Background information
- Born: 1983 (age 42–43) Kongsberg, Buskerud
- Origin: Norway
- Genres: Jazz, prog-rock
- Occupation: Musician
- Instrument: Guitar
- Label: Rune Grammofon

= Tom Hasslan =

Tom Hasslan (born 1983) is a Norwegian jazz guitarist from Kongsberg.

== Career ==
Hasslan began playing guitar at the age of 13 and made his debut at the Kongsberg Jazzfestival in 2007. He is primarily known for his work with the bands Krokofant and Soft Ffog, although he has also performed as a solo artist and in various collaborative projects.
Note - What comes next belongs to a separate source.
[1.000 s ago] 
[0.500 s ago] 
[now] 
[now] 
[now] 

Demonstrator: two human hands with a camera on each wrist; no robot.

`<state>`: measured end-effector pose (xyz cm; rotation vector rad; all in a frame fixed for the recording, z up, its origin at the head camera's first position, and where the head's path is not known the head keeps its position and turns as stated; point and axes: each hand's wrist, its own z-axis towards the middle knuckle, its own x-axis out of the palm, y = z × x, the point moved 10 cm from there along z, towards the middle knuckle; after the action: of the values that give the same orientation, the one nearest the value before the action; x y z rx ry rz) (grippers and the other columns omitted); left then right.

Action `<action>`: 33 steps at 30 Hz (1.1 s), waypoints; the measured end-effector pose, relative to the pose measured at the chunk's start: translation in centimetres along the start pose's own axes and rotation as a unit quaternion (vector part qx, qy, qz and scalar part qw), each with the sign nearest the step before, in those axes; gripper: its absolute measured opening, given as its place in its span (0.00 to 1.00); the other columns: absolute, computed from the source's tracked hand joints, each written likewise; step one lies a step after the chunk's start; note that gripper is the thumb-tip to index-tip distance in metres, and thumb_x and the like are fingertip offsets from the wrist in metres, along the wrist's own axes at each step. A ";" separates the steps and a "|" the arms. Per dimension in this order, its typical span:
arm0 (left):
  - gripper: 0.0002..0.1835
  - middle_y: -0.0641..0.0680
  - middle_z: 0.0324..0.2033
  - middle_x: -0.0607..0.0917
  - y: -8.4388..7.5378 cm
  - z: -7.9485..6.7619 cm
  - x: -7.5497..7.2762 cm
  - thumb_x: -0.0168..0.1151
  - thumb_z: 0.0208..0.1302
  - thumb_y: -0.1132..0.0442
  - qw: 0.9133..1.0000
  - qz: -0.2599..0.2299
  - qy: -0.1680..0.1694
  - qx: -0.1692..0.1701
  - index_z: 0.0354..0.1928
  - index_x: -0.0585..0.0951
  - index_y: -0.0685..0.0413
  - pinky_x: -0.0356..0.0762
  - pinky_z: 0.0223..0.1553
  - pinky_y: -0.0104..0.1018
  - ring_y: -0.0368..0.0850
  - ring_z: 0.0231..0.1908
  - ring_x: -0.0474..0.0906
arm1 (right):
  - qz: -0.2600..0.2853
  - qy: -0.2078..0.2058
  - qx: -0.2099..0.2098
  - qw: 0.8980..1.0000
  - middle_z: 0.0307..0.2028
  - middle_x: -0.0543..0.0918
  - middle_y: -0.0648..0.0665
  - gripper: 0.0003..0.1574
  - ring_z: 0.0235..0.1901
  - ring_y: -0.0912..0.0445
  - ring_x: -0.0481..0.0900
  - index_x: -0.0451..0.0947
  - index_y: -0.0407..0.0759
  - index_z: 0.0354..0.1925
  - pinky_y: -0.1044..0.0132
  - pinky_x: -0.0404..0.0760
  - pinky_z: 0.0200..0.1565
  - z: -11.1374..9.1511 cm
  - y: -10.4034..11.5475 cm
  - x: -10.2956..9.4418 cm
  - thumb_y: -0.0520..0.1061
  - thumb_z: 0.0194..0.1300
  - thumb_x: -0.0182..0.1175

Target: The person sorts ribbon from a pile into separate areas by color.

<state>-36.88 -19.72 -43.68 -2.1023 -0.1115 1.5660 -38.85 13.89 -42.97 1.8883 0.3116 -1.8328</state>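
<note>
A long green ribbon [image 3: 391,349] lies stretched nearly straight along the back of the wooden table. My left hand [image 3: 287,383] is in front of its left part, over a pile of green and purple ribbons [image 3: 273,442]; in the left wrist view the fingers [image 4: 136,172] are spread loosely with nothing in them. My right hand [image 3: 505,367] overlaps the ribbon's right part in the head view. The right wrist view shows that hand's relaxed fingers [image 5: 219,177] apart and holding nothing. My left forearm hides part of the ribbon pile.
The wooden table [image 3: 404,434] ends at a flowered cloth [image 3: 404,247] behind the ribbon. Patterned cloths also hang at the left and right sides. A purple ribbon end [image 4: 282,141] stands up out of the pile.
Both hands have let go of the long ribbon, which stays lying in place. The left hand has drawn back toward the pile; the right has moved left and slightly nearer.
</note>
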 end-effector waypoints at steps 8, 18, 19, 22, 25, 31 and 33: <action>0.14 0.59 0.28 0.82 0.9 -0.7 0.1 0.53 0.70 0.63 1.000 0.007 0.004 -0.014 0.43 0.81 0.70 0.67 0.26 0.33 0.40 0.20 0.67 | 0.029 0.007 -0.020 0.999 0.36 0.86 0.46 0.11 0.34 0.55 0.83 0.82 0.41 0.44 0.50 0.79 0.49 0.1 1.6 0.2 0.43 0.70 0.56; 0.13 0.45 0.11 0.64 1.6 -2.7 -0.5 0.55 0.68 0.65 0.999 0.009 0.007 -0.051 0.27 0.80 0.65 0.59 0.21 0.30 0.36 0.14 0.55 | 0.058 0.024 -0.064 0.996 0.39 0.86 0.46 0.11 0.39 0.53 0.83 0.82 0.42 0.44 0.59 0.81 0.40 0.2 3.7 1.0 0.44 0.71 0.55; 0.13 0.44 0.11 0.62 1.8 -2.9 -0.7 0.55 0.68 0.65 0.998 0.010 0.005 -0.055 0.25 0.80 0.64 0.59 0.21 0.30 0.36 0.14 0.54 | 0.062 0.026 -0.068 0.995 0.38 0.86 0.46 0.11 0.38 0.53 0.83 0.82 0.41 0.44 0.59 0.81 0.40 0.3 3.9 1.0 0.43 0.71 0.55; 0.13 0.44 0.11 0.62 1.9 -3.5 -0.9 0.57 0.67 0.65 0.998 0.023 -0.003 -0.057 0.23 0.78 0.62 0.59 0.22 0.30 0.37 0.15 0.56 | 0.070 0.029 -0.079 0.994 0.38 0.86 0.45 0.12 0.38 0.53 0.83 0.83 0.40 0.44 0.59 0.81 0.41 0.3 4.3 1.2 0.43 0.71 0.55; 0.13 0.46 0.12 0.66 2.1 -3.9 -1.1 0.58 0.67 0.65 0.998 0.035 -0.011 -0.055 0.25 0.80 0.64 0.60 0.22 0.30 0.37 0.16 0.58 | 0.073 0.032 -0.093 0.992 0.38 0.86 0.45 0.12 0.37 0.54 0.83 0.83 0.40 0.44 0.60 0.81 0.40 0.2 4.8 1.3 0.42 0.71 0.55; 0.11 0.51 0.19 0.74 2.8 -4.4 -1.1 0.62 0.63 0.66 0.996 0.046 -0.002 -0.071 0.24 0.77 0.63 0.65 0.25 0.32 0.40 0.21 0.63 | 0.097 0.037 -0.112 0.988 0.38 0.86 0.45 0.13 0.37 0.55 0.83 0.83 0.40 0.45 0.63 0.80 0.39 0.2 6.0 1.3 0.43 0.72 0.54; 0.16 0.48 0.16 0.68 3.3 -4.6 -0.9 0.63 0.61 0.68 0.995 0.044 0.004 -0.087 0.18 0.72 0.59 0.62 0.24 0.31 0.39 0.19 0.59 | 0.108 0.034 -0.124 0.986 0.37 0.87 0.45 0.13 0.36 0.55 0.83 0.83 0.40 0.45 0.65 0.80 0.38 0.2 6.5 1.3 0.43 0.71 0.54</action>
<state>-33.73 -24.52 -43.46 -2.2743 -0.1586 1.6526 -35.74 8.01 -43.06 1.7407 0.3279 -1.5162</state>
In 2017 he participated in a commissioned work by Morten Qvenild for the Kongsberg Jazzfestival.

=== Krokofant ===
Krokofant was originally formed as a duo with drummer Axel Skalstad before expanding into a trio with saxophonist Jørgen Mathisen (The Core, Zanussi Five). The band represented Norway at the Young Nordic Jazz Comets showcase programme in 2014.
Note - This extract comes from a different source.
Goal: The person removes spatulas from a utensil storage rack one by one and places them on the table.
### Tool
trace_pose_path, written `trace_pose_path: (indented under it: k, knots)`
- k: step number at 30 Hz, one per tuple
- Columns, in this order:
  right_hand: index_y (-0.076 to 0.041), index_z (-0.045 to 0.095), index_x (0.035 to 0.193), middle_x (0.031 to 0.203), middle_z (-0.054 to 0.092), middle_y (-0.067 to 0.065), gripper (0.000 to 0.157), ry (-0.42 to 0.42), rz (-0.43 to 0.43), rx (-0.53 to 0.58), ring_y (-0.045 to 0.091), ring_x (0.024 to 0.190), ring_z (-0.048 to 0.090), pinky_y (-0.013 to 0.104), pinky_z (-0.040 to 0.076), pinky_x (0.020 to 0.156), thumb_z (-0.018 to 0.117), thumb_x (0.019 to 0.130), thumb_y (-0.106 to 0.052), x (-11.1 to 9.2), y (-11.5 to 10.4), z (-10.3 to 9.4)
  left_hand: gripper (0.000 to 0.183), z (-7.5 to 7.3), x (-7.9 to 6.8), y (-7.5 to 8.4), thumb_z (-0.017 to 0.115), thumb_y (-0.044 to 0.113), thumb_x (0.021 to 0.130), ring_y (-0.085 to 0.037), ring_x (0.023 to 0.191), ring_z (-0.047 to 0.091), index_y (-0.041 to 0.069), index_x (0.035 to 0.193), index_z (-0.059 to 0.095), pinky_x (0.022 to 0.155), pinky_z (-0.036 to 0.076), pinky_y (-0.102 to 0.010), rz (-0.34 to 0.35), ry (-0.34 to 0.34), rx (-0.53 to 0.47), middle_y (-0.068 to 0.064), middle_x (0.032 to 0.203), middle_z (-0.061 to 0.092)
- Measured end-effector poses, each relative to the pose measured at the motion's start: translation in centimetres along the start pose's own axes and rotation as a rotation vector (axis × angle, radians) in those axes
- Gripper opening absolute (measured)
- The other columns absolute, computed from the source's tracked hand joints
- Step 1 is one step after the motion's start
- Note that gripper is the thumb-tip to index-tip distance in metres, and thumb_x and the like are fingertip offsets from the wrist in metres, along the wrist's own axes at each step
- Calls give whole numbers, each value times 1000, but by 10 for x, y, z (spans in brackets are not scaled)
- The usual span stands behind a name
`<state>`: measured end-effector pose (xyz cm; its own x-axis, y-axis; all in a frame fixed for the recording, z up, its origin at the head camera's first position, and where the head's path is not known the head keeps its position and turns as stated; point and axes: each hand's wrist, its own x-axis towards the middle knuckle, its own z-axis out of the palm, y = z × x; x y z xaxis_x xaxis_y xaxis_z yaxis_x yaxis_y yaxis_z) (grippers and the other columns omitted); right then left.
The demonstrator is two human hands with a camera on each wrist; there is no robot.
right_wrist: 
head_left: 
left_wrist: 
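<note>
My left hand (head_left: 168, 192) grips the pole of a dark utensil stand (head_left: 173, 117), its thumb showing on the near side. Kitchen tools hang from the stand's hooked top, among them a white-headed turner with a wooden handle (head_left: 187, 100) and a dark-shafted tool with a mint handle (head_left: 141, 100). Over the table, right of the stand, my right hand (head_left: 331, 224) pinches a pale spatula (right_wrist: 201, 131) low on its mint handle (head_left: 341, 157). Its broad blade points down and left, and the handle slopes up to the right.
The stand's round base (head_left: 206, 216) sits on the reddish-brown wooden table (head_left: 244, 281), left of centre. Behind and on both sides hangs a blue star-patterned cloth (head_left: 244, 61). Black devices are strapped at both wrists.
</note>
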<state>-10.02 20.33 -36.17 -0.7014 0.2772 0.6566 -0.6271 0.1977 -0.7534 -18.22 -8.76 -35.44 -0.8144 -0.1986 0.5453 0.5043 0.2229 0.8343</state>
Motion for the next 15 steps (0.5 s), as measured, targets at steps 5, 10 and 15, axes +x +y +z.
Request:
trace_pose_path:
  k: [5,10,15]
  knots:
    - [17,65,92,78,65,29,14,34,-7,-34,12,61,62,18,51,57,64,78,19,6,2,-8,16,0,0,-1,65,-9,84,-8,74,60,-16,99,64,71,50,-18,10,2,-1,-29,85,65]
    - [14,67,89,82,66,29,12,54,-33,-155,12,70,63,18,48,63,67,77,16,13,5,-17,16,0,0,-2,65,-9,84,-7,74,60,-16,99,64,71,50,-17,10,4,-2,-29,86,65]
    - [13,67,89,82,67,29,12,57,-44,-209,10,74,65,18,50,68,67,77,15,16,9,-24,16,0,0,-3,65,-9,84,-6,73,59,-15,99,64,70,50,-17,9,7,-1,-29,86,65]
For the band's fourth and fifth studio albums, the line-up was expanded with keyboardist Ståle Storløkken and bassist Ingebrigt Håker Flaten.

Krokofant was signed to Rune Grammofon until 2023, when the band joined Is It Jazz? Records, a label under Karisma & Dark Essence Records.

Following the death of Axel Skalstad in 2025, the band went on hiatus before returning in 2026 as a quartet featuring drummer Ole Mofjell and bassist Rune Nergaard.

Krokofant's music combines improvised jazz, progressive rock and jazz rock, drawing comparisons to artists such as Mahavishnu Orchestra, King Crimson, Terje Rypdal and Peter Brötzmann. Hasslan has cited Genesis and King Crimson among his influences.

=== Soft Ffog ===
Soft Ffog began as a solo project for the Kongsberg Jazzfestival in 2016 before evolving into a full band in 2020. Alongside Hasslan, the group featured drummer Axel Skalstad, bassist Trond Frønes (Red Kite, Grand General) and keyboardist Vegard Lien Bjerkan (replacing Erlend Slettevoll from the 2016-lineup). Following Skalstad's death, drummer Martin Langlie joined the band.

Soft Ffog performs a blend of progressive rock, jazz fusion and improvisation. The band's music has been described as a cross between King Crimson and Terje Rypdal, and between Deep Purple and Pat Metheny, while also drawing inspiration from bands such as Camel and Focus.

The band is signed to Is It Jazz? Records.

== Musical style ==
Hasslan's guitar playing is characterised by extended improvisational passages and melodic themes. Critics have highlighted his ability to move between progressive rock, psychedelic and jazz-oriented idioms within the same solo.

Soft Ffog has been described as more melody-driven and rooted in 1970s progressive rock than Krokofant, whose music places a greater emphasis on improvisation and heavier jazz-rock textures.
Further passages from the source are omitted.